■ Your assignment
Copy every line from the material below that holds "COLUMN".

■ Given information

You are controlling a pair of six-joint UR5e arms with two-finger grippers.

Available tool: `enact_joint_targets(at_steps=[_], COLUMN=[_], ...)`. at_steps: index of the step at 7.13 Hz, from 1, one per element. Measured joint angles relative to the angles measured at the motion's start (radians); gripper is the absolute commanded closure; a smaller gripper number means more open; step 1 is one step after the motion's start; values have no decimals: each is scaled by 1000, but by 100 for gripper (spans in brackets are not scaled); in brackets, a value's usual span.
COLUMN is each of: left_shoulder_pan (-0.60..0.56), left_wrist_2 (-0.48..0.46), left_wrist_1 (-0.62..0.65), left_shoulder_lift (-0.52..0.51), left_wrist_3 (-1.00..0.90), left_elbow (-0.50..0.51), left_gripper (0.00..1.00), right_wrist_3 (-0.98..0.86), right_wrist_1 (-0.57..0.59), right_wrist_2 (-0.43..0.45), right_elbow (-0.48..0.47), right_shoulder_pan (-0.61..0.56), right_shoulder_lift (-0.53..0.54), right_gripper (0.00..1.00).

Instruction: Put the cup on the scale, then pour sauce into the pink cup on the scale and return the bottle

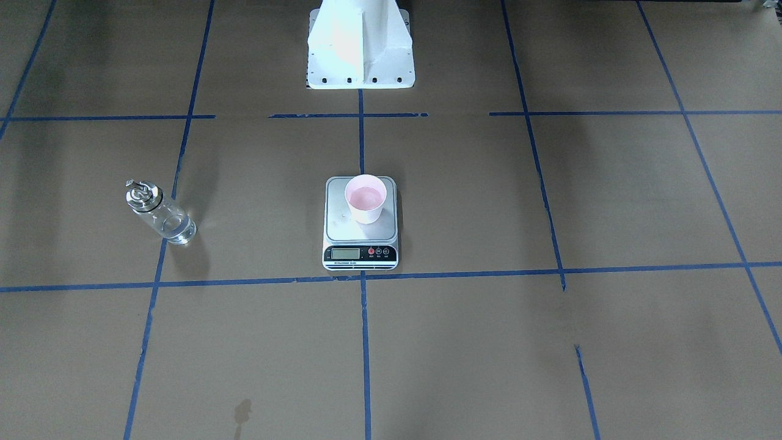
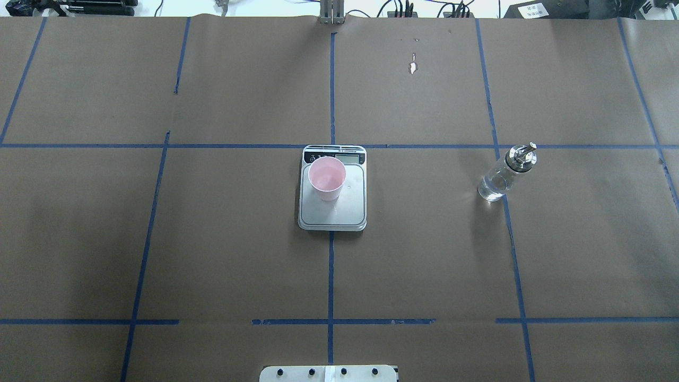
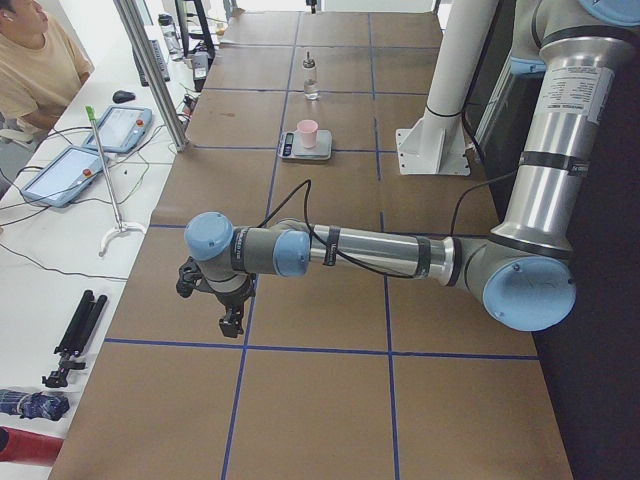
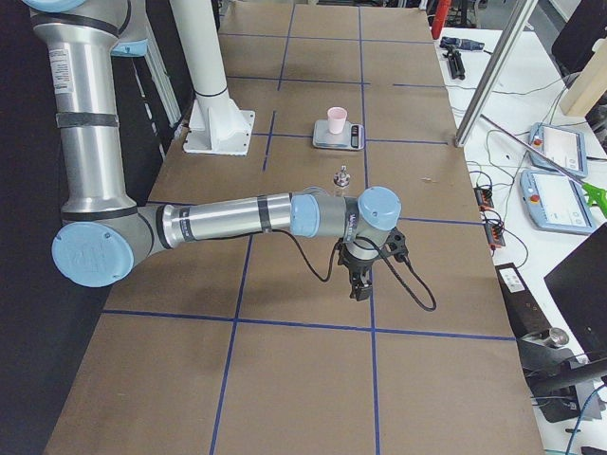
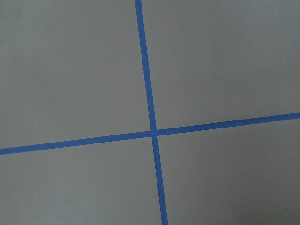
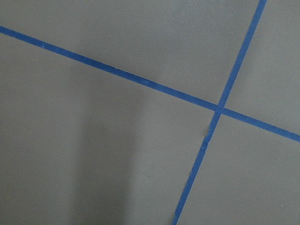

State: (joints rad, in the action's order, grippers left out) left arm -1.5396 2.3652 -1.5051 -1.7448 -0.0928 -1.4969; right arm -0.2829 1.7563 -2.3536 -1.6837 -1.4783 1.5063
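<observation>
The pale pink cup (image 1: 366, 198) stands upright on the steel platform of the silver scale (image 1: 360, 244) at the table's middle; it also shows in the overhead view (image 2: 327, 178) on the scale (image 2: 333, 215). The clear glass bottle (image 1: 161, 214) with its metal spout stands upright on the paper, apart from the scale, on the robot's right (image 2: 503, 175); clear liquid sits low in it. My left gripper (image 3: 232, 322) and right gripper (image 4: 359, 287) hang over the table's far ends, far from these things. They show only in the side views, so I cannot tell whether they are open or shut.
Brown paper with blue tape lines covers the table (image 2: 212, 239). The robot's white base (image 1: 360, 49) stands behind the scale. An operator (image 3: 35, 60) sits beside teach pendants (image 3: 70, 170) past the table's edge. Both wrist views show only paper and crossing tape.
</observation>
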Motion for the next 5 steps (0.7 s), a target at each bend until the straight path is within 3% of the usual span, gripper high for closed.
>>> enact_joint_targets(at_steps=[5], left_shoulder_pan=[1], left_wrist_2=[2], left_wrist_1=[-9], left_shoulder_lift=[28], left_wrist_3=[4], left_elbow=[2], left_gripper=[0], right_wrist_3=[-1], right_wrist_1=[-14], right_wrist_2=[1], right_elbow=[-3], right_shoulder_pan=[1], right_shoulder_lift=[1], right_gripper=[0])
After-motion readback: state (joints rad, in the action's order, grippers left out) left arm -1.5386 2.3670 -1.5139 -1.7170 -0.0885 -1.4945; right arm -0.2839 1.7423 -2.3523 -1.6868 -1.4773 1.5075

■ Worked solution
Available tool: `enact_joint_targets(at_steps=[_], COLUMN=[_], ...)`. at_steps: index of the step at 7.13 Hz, from 1, one per element. Measured joint angles relative to the angles measured at the motion's start (radians); gripper is the absolute commanded closure; a smaller gripper number means more open; step 1 is one step after the motion's start; values have no decimals: each is scaled by 1000, but by 100 for gripper (spans in brackets are not scaled); in brackets, a value's usual span.
COLUMN is each of: left_shoulder_pan (-0.60..0.56), left_wrist_2 (-0.48..0.46), left_wrist_1 (-0.62..0.65), left_shoulder_lift (-0.52..0.51), left_wrist_3 (-1.00..0.90), left_elbow (-0.50..0.51), left_gripper (0.00..1.00), right_wrist_3 (-0.98..0.86), right_wrist_1 (-0.57..0.59), right_wrist_2 (-0.43..0.45), right_elbow (-0.48..0.47), right_shoulder_pan (-0.61..0.56), right_shoulder_lift (-0.53..0.54), right_gripper (0.00..1.00).

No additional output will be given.